New Frontier Bank collapses in Colorado
The headline $2 Billion Bank Belly Up landed after regulators shut down New Frontier Bank of Greeley, Colorado, a fast-growing community bank whose balance sheet had swelled to roughly $2 billion in assets and about $1.5 billion in deposits by early 2009. The Friday-night failure made New Frontier the 23rd U.S. bank to fail that year and the second in Colorado, underscoring how far the crisis had spread beyond Wall Street giants into smaller regional players.
State regulators closed the bank on 10 April 2009 and appointed the FDIC as receiver after no healthy institution was willing to take it over.
FDIC sets up temporary “insurance bank”
Because no buyer emerged, the FDIC used a relatively rare tool: it chartered the Deposit Insurance National Bank of Greeley (DINB) as a temporary bridge to give customers time to move their money. Insured deposits were transferred into the DINB, which was contracted out to Bank of the West for day-to-day operations during a roughly 30-day transition period.

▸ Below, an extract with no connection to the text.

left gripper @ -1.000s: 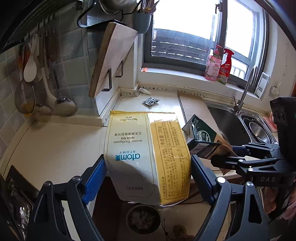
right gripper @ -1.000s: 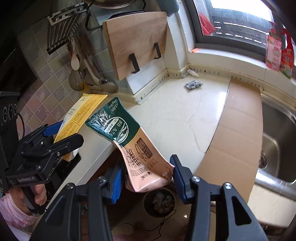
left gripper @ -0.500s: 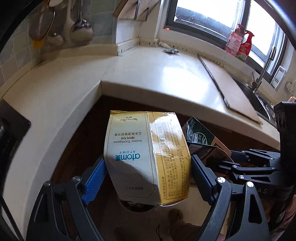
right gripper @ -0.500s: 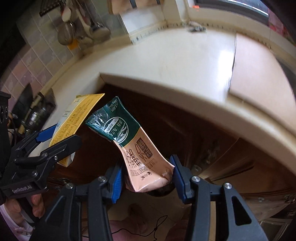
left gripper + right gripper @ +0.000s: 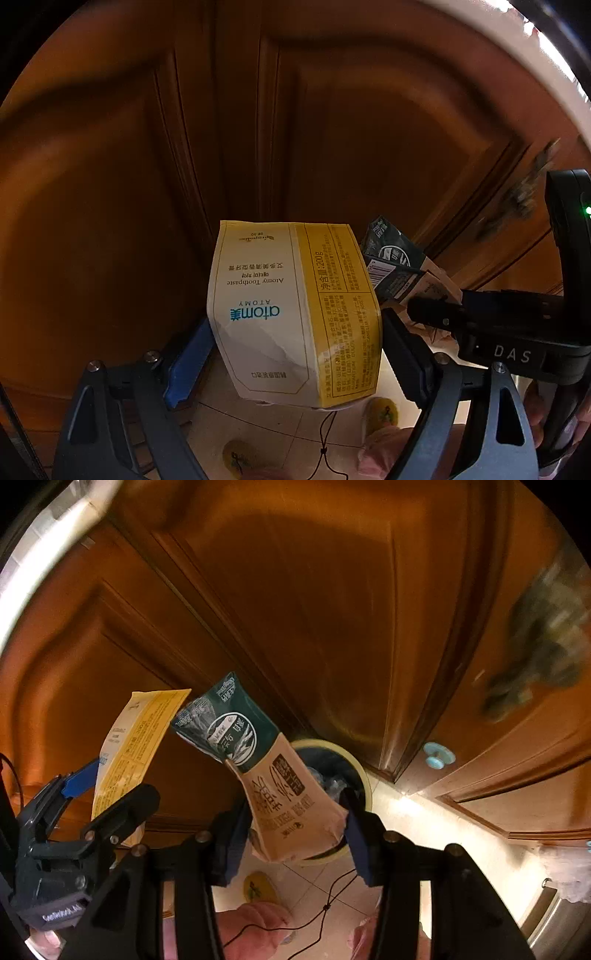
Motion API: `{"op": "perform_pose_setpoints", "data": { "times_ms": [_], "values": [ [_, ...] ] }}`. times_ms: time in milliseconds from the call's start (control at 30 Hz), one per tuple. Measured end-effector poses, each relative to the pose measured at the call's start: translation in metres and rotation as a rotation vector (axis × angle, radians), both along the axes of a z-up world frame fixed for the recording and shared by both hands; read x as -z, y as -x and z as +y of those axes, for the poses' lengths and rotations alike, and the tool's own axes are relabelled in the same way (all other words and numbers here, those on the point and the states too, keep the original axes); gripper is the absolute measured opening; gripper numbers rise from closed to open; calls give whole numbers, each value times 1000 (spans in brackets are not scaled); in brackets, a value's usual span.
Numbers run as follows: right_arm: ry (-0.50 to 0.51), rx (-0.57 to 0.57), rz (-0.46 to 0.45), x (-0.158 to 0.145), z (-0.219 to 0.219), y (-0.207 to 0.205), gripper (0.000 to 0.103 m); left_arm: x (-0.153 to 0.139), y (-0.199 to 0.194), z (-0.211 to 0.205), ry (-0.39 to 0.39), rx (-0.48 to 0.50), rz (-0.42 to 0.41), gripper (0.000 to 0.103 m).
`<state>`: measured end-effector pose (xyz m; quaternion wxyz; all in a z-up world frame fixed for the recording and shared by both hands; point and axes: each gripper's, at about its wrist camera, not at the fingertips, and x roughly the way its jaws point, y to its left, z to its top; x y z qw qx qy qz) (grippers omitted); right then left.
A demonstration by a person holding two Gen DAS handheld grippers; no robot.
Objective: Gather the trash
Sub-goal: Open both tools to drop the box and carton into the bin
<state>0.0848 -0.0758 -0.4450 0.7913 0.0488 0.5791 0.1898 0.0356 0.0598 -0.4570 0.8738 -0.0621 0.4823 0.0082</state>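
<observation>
Left gripper (image 5: 295, 354) clamped on the toothpaste box (image 5: 291, 310) across its wide faces, blue pads flat on the sides — wide grip to suit a crushable carton. Right gripper (image 5: 295, 830) clenched on the green-and-tan carton (image 5: 280, 786) at its lower end, top leaning to 11 o'clock. Both pointed steeply down in front of the wooden cabinet doors (image 5: 332, 609). Trash bin (image 5: 360, 771) on the tiled floor, right behind the carton, rim showing at 1 o'clock of it — carton probably lined up for a drop. Box at 9 o'clock of the carton, not visibly over the bin.
</observation>
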Motion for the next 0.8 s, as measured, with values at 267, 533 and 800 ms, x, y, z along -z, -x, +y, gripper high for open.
{"op": "perform_pose_setpoints", "data": {
  "times_ms": [267,533,800],
  "values": [
    [47,-9,86,74,11,-17,50,86,-28,6,24,74,91,87],
    [56,-32,93,96,18,-28,65,122,-34,2,6,106,150,93],
    [61,-57,88,90,28,-20,65,125,-36,4,8,99,191,93]
  ]
}}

Branches reopened under the DINB banner so customers could continue writing cheques, using debit cards and arranging new accounts at other banks. Uninsured and brokered funds were handled separately through the receivership process.
The FDIC later estimated that the failure would cost the Deposit Insurance Fund roughly $670 million, making it one of the more expensive community-bank collapses of 2009.
Aggressive growth, risky books
New Frontier had been founded in 1998 and grew rapidly on the back of acquisition, development and construction (ADC) loans and agriculture-related credits. When commercial real estate and land values fell, those concentrations turned into heavy losses.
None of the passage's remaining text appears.